*WORK TO COMPLETE*:
Find "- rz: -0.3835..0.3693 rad" below and begin at its line; stop after the line with "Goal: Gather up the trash". Output those lines exactly, without pictures.

*THE DATA*:
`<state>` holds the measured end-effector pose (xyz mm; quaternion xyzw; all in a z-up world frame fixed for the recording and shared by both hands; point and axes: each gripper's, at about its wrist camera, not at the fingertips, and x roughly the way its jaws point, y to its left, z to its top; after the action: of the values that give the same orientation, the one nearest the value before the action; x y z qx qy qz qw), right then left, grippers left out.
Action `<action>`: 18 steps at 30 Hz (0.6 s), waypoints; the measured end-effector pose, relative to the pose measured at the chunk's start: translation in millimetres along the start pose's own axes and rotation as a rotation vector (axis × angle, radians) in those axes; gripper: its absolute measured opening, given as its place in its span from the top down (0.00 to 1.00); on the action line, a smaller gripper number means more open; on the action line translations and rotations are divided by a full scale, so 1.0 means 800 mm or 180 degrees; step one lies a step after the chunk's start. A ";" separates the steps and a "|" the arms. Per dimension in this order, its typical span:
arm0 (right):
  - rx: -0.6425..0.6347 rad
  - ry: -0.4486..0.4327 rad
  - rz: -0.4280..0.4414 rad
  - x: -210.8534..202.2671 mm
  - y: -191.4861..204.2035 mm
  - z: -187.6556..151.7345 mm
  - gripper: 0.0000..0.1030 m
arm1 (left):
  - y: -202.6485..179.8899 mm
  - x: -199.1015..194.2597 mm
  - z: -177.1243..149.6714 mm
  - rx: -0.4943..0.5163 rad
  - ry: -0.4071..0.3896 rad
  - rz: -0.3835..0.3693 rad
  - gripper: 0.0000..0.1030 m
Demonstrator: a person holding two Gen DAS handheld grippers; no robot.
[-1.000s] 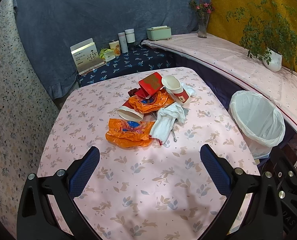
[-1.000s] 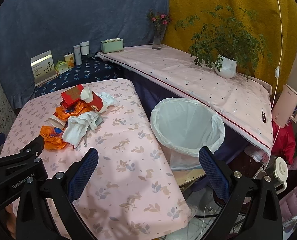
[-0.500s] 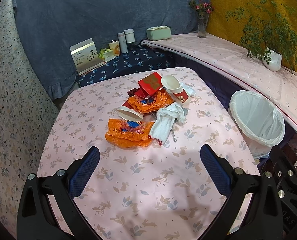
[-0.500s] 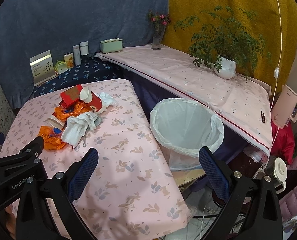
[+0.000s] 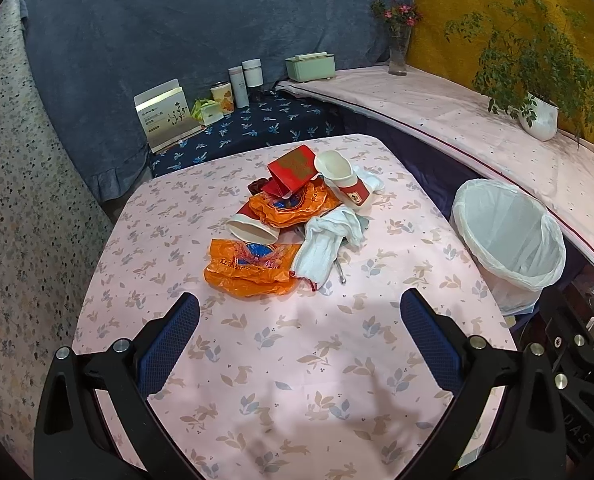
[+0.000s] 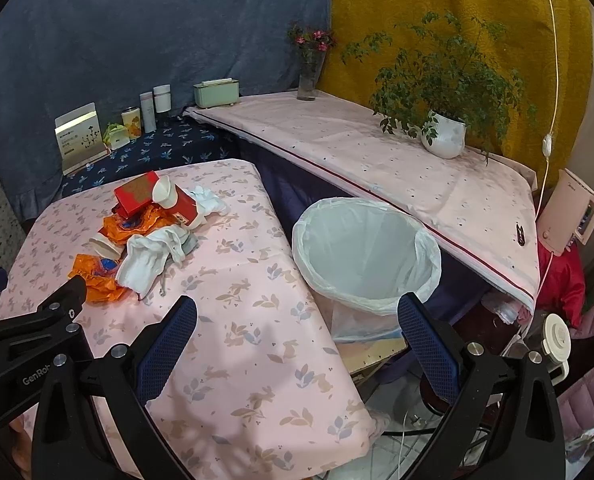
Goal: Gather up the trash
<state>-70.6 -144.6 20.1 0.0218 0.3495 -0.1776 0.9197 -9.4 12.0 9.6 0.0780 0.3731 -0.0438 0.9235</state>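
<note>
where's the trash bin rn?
The bin, lined with a white bag, stands off the table's right edge, below the long shelf; right side of the left wrist view too.

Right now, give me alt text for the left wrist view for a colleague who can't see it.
The open left gripper hovers empty above a pink table, short of a trash pile: orange bags, paper cups, red box, white cloth. A lined bin stands beside the table, on the right.

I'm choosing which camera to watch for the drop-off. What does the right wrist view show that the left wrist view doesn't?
Only the right wrist view shows the floor under the bin, the pink device on the far right and a red garment. Only the left wrist view shows the table's left edge. Both show the trash pile, the lined bin empty, and an open gripper: left gripper, right gripper.
</note>
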 end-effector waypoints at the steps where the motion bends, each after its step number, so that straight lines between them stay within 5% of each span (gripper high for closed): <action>1: -0.0001 -0.0002 -0.0001 0.000 0.000 0.000 0.06 | 0.000 0.000 0.000 0.0000 0.0002 0.0000 0.07; 18: 0.0011 -0.0021 0.0025 0.001 0.001 -0.003 0.06 | 0.006 0.007 0.000 -0.0037 -0.0010 -0.0007 0.07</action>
<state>-71.2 -144.0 17.7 0.0241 0.3461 -0.1746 0.9215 -4.9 16.4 6.4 0.0722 0.3720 -0.0428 0.9244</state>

*ANSWER TO THE EXERCISE*:
  - rz: -0.3835..0.3693 rad
  - gripper: 0.0000..0.1030 m
Demonstrator: a person holding two Gen DAS handheld grippers; no robot.
[-1.000s] 
[-1.000s] 
[-0.500s] 
[-0.500s] 
[+0.000s] 
[+0.000s] 
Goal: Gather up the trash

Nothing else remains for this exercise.